Task
From the data below, set down exactly the lines between the one holding "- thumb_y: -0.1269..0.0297" and the one holding "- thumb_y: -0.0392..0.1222", inclusive, and no others.

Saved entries
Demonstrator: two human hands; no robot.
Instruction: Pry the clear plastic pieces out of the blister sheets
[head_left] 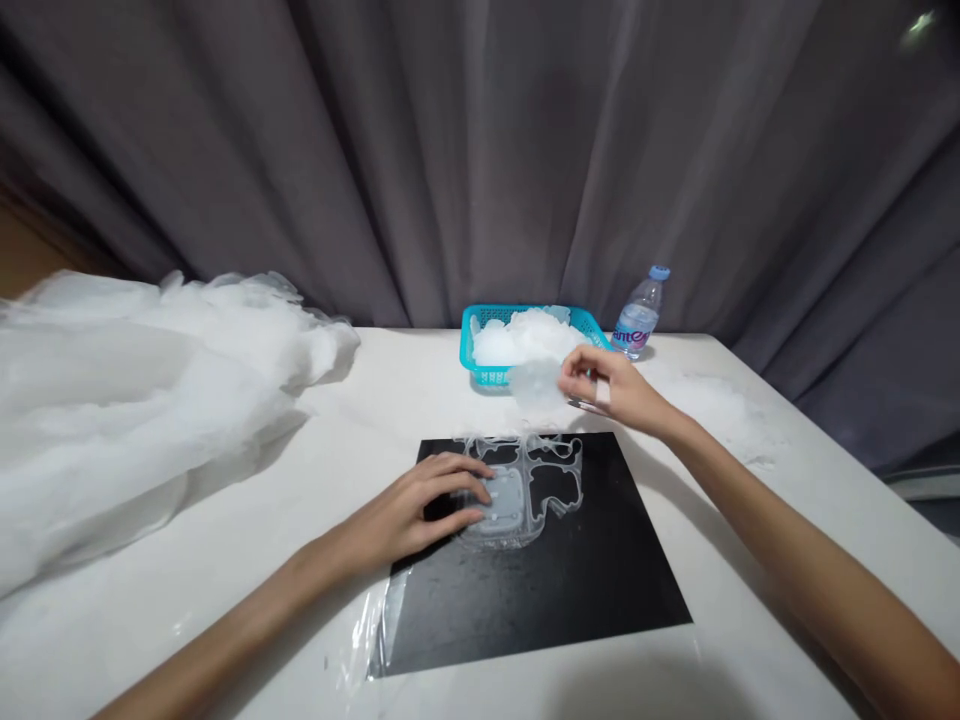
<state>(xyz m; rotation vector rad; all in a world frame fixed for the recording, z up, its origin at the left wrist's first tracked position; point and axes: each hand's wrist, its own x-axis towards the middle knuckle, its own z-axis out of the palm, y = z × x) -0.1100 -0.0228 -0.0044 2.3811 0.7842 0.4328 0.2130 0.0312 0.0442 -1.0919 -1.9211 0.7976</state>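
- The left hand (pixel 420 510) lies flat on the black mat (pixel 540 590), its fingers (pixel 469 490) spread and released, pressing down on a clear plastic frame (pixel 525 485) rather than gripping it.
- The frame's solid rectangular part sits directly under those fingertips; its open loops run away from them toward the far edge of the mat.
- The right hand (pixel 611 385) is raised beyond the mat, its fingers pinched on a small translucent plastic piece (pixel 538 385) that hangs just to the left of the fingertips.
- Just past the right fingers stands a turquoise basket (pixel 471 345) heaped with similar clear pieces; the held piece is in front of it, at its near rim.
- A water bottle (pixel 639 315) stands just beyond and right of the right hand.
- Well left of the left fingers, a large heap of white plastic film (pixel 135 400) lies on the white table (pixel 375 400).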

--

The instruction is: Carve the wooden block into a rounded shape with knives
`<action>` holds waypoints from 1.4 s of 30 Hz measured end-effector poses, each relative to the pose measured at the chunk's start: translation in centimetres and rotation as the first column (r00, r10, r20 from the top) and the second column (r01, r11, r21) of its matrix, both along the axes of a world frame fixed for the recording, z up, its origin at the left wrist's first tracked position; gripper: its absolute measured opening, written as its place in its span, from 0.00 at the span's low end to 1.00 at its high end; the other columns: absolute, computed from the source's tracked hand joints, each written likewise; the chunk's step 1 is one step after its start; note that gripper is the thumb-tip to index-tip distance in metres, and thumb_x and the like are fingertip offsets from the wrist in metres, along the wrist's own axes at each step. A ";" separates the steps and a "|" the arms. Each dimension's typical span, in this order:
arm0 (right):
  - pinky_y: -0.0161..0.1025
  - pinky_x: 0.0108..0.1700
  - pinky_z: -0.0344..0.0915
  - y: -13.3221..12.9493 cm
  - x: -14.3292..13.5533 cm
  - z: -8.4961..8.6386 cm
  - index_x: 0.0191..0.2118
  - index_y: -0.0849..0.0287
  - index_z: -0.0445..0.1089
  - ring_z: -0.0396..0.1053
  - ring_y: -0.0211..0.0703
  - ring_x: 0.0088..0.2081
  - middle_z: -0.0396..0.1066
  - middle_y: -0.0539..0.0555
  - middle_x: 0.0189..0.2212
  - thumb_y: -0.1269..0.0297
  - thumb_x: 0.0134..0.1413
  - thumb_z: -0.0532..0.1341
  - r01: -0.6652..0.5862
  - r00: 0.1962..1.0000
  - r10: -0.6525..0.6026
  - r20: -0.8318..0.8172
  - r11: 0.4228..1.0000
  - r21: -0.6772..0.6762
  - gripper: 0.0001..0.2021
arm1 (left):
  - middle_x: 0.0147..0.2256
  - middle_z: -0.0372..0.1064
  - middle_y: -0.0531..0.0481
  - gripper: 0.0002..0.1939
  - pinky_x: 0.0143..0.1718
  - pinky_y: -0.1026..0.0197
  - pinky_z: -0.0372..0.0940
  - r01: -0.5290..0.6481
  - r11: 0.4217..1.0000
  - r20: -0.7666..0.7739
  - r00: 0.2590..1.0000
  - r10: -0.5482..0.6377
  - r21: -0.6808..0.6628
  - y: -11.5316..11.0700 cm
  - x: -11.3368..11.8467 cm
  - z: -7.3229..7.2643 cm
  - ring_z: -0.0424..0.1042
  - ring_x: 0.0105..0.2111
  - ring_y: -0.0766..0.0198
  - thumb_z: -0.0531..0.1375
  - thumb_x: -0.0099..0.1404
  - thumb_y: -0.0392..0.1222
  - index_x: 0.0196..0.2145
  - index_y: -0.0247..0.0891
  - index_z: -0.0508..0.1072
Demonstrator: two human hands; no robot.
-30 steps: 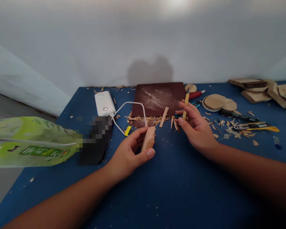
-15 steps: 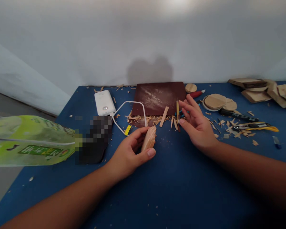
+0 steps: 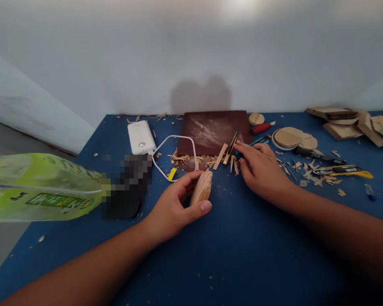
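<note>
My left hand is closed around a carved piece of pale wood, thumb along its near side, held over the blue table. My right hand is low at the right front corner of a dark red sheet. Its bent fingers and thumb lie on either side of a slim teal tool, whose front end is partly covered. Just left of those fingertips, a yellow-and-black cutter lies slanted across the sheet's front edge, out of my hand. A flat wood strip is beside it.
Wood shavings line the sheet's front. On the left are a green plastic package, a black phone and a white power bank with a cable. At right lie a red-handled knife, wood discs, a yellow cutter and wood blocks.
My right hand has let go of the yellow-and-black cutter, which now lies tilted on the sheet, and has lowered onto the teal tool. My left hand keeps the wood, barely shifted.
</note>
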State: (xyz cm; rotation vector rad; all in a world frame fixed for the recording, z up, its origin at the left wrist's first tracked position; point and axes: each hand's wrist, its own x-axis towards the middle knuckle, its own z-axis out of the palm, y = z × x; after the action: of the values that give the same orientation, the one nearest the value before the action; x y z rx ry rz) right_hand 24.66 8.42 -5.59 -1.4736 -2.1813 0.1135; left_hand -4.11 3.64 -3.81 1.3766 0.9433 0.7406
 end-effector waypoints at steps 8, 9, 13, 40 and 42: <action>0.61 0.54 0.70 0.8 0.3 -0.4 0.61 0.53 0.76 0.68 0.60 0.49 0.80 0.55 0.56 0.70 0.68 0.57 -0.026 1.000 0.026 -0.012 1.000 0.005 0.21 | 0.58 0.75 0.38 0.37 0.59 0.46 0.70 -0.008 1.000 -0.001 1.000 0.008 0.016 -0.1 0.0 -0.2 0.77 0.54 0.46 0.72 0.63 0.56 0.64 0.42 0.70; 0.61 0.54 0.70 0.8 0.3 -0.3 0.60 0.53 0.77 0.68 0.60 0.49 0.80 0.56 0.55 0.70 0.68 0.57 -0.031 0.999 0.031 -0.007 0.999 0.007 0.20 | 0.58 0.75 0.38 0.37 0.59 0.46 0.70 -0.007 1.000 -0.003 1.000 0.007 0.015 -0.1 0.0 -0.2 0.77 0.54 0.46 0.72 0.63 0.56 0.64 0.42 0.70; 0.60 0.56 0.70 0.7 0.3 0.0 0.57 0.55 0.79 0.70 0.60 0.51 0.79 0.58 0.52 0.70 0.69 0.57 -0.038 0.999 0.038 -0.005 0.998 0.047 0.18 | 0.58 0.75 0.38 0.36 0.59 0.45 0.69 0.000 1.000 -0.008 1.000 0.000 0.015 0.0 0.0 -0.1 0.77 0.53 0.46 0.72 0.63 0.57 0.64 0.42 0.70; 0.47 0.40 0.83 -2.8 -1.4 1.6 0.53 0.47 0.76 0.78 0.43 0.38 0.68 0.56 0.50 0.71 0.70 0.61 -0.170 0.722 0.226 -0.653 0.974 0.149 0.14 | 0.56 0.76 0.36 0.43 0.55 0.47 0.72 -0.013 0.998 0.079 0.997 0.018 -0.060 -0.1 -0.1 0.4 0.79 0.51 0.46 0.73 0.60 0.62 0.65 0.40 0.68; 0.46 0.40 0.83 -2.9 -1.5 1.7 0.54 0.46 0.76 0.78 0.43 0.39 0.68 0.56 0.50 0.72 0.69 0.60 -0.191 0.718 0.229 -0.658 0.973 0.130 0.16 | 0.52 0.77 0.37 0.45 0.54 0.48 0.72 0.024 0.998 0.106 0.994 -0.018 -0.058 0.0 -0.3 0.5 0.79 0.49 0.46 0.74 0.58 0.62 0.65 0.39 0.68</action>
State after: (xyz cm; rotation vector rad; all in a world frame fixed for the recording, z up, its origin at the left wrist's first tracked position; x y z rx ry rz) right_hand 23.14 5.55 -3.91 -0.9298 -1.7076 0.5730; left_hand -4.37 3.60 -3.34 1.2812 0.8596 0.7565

Written response
  - thumb_y: -0.1269..0.0297
  - thumb_x: 0.0134..0.1413
  - thumb_z: -0.0532..0.1341
  - r01: -0.6652..0.5862
  - r00: 0.1962..1.0000
  - r10: -0.6525..0.6026
  - r20: -0.8318..0.8172
  - r11: 0.4228..1.0000
  - r21: -0.6772..0.6762
  - gripper: 0.0001..0.2021
arm1 (left):
  - middle_x: 0.0147..0.2256
  - middle_z: -0.0372..0.1064
  - middle_y: -0.0531..0.0481
  - gripper: 0.0002..0.1939
  - pinky_x: 0.0143..0.1718
  - pinky_y: -0.1026..0.0197
  - pinky_z: -0.0372..0.0940
  - r01: -0.5290..0.6481
  - r11: 0.4217..1.0000
  - r20: -0.7666..0.7739
  - r00: 0.2590..1.0000
  - r10: -0.5482..0.6377
  - r21: -0.6808..0.6628
  - y: -11.5316..11.0700 cm
  - x: -11.3368..11.8467 cm
  - z: -7.3229..7.2643 cm
  - ring_z: -0.0424..0.1042
  - ring_x: 0.0105..0.2111
  - ring_y: -0.0766..0.0198
  - thumb_z: -0.0531..0.1375
  - thumb_x: -0.0099..0.1404
  - thumb_y: -0.0392..0.1222

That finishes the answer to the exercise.